Lincoln County Commissioner had an “all over the map” meeting on Wednesday as representatives from various groups and organizations appealed to the commissioners for support to help fight Climate Change, promote tourism on the Central Coast, create an “exchange zone” next to the courthouse and a call for boosting ocean research off the coast.
The commissioners were invited to bring county government in to the fight against Climate Change. Citizens Climate Lobby representative Mark Desmond said Climate Change is real and is rapidly accelerating with all kinds of weather changes causing long hot summers, more destructive wildfire and impacts to fisheries which would be a huge blow to the coast’s fishing industry. In fact, some say the increase in Domoic Acid off the coast is a prime indicator that things are going sideways for the northeast Pacific Ocean. Desmond and local progressive advocate Cyndi Karp said a number of Climate Change groups are beginning to come together, including chambers of commerce and the Siletz Tribe. Karp announced a regional meeting of various groups across Lincoln County set for December 7th to pursue public/private partnerships to coordinate Lincoln County’s contributions to solving what’s been referred to as a life and death issue for many living things on the planet – including humans. The commissioners agreed to join in the discussions and formulate whatever local strategies are available to help slow down or reverse climate change.
Investing local hotel/motel room taxes to promote tourism
Next up was the County Commissioners trying to decide which local group or associations should awarded $150,000 to more effectively promote tourism on the Central Coast. The money is available for smart tourism promotions and three local chambers of commerce submitted bids for this round of funding. Commissioners said they will bring the issue back at their next meeting with a goal to award a $150,000 tourism promotion gift to one of the local chambers.
Where to buy, sell and trade – right next to the courthouse
Lincoln County Sheriff Curtis Landers got the green light from the commissioners Wednesday to set up something akin to an “economic transaction zone” behind the county courthouse. Sheriff Landers told the commissioners that many citizens have lots of stuff to sell. But too often the buyers turn out to be crooks and quickly the seller is out some money. Landers says selling a cache of goodies can be very dangerous. You never know what may unfold. So Sheriff Landers has marked off blue striped parking spaces between the courthouse and the jail building where transactions can take place. And yes, they will light up that part of the courthouse at night and there will be real time video cameras focused on the blue striped parking area. And…OH!…those who show up to make a financial transaction will have to get their dickering done and things sold within 15 minutes of arrival in the “blue zone.”
The county commissioners also tackled a long running question of how to make the Central Coast more hospitable to research centers like Hatfield Marine Science Center and numerous other environmental research groups. Rick Williams, a local oceanographic enthusiast said that using roving underwater devices, to assist scuba research divers would be very efficient and far less costly that using old and outdated devices. Williams says OSU’s Hatfield Marine Science Center wants to expand its research into large and small research vessels. But right now, it all seems to be in the conceptual stage.

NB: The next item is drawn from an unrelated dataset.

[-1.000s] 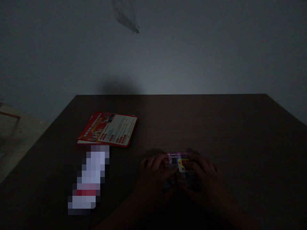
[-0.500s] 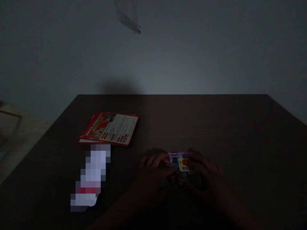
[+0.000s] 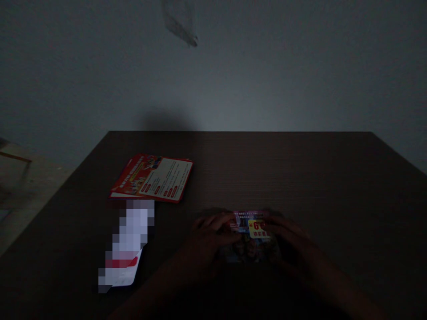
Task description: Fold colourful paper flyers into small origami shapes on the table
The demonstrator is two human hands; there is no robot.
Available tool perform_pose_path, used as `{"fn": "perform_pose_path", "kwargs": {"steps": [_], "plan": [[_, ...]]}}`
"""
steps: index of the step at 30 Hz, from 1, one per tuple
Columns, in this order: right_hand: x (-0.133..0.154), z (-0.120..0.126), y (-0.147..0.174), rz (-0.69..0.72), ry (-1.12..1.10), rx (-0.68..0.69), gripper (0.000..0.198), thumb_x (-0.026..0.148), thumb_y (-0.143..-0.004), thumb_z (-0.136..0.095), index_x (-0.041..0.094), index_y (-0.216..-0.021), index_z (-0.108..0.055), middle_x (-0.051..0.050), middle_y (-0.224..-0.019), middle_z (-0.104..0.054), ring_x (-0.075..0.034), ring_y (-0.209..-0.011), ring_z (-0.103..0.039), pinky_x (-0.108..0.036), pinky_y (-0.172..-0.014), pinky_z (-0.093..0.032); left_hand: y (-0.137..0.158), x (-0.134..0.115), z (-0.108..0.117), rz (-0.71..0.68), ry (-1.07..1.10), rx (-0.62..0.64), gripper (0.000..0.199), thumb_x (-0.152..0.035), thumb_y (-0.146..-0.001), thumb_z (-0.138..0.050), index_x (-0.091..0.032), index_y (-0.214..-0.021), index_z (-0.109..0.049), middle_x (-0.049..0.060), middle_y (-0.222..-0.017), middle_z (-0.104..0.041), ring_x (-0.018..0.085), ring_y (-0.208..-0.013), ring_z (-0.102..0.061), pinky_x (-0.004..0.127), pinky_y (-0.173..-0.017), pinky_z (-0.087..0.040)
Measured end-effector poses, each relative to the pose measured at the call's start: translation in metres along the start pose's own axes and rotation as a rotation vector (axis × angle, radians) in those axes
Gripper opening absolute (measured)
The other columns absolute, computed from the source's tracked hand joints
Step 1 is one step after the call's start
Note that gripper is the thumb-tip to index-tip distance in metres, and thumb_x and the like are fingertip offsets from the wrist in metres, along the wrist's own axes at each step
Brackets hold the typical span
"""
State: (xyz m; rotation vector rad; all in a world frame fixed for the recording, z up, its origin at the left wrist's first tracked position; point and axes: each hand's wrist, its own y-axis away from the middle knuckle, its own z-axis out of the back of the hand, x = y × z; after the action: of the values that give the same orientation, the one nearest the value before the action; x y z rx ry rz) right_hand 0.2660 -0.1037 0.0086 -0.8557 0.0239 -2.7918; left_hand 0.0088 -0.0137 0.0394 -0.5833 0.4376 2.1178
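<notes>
A printed leaflet (image 3: 247, 249) with a purple upper edge and a yellow price patch lies near the front of the dark table. My left hand (image 3: 211, 238) is around its left side, fingers curled over the far left edge and thumb across the print. My right hand (image 3: 293, 242) grips the right side, its fingers reaching onto the yellow patch. Dim light hides the undersides of both hands and the leaflet's near corners.
Left of my hands lies a lit phone (image 3: 125, 276), mostly blurred out by blocks. Beyond it sits a stack of red and white leaflets (image 3: 167, 178). The brown wooden table (image 3: 267, 169) meets a grey wall (image 3: 283, 66), where a clear plastic bag (image 3: 180, 22) hangs.
My right hand has shifted slightly to the right and its thumb has drawn back, baring more of the leaflet's lower part. My left hand has moved a little left.
</notes>
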Motion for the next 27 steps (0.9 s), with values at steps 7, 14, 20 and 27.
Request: {"fn": "perform_pose_path", "kwargs": {"steps": [7, 14, 20, 27], "plan": [[-0.005, 0.008, 0.003, 0.003, -0.166, 0.083, 0.057, 0.014, -0.083, -0.056, 0.032, -0.135, -0.040, -0.004, -0.146, -0.038, -0.022, -0.135, -0.033, -0.046, -0.106, -0.038, 0.000, 0.007, 0.001, -0.052, -0.010, 0.012, 0.074, 0.001, -0.060, -0.055, -0.038, -0.123, -0.052, -0.003, -0.148, -0.032, 0.026, -0.131, -0.034, 0.049, -0.100, -0.032], [-0.007, 0.021, 0.001, 0.033, -0.220, 0.153, 0.057, 0.012, -0.085, -0.052, 0.033, -0.136, -0.038, -0.003, -0.148, -0.034, -0.021, -0.135, -0.032, -0.044, -0.106, -0.039, 0.003, 0.010, 0.004, -0.087, -0.007, 0.032, 0.077, 0.002, -0.061, -0.052, -0.039, -0.125, -0.050, -0.004, -0.149, -0.030, 0.026, -0.133, -0.032, 0.050, -0.101, -0.032], [-0.008, 0.025, 0.003, 0.011, -0.288, 0.172, 0.066, 0.009, -0.081, -0.053, 0.036, -0.138, -0.034, -0.003, -0.149, -0.031, -0.025, -0.136, -0.030, -0.052, -0.105, -0.037, 0.004, 0.008, 0.009, -0.099, 0.029, 0.057, 0.075, -0.004, -0.059, -0.061, -0.038, -0.125, -0.051, -0.004, -0.149, -0.028, 0.027, -0.135, -0.027, 0.048, -0.105, -0.026], [-0.005, 0.020, -0.001, 0.051, -0.208, 0.098, 0.068, 0.014, -0.077, -0.062, 0.033, -0.136, -0.035, -0.004, -0.146, -0.037, -0.024, -0.135, -0.033, -0.048, -0.105, -0.039, -0.001, 0.001, 0.005, -0.036, 0.000, 0.008, 0.060, -0.021, -0.063, -0.074, -0.034, -0.118, -0.056, 0.000, -0.144, -0.037, 0.027, -0.129, -0.033, 0.045, -0.100, -0.029]]}}
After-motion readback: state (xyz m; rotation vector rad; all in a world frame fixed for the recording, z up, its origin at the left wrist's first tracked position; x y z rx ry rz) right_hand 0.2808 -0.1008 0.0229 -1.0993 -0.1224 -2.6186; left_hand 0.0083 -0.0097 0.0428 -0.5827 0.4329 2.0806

Another showdown on the Lincoln County Fairgrounds/Commons
The group “Common Sense for Lincoln County” has put the Lincoln County Commission on notice that if they don’t stop their nearly $10 Million dollar upgrade to the Lincoln County Fairgrounds/Commons, their group will put the project on the May 2019 ballot.
Common Sense for Lincoln County’s Cheryl Connell said although there was an affirmative public vote on the idea, that vote occurred many years ago and that the situation has changed. Common Sense Lincoln County has reminded the commissioners in the past that the new facility would be a very large money-loser and that if the commissioners were to resurrect the county fair, it might be better to re-locate it to Toledo, where the weather is usually sunnier and warmer for fair patrons.
Connell and others have reminded the commissioners that the county, like many others across the country, face tighter budgets yet greater needs for their citizens – certainly affordable housing among others. Rather than resurrecting the old fairgrounds and constructing what would certainly be only a modest mini-convention center, the commission, she says, needs to slow down and think about what they’re doing. Connell’s Common Sense group is on record as declaring the project a white elephant and a potential serious financial drag on the county and its taxpayers. Commissioners in the past have said they believe that a Fairgrounds/Commons upgrade, despite being perpetually in the red, financially, would bring more visitors to the coast which means more hotel-motel room taxes, busier restaurants and other tourist related amenities.
Connell asked the commissioners to reconsider their decision to proceed with the project. County Commission Chair Doug Hunt said “We’ll take it under advisement.” Connell replied that she and her group would like an answer by the next Lincoln County Commission meeting, November 28th. Connell said if the commission doesn’t respond by then, or re-states their intent to move forward with the Commons project, her group will place a citizens initiative on the May 2019 ballot and let the voters decide, based on a broader view of county needs, whether they want the project to move forward.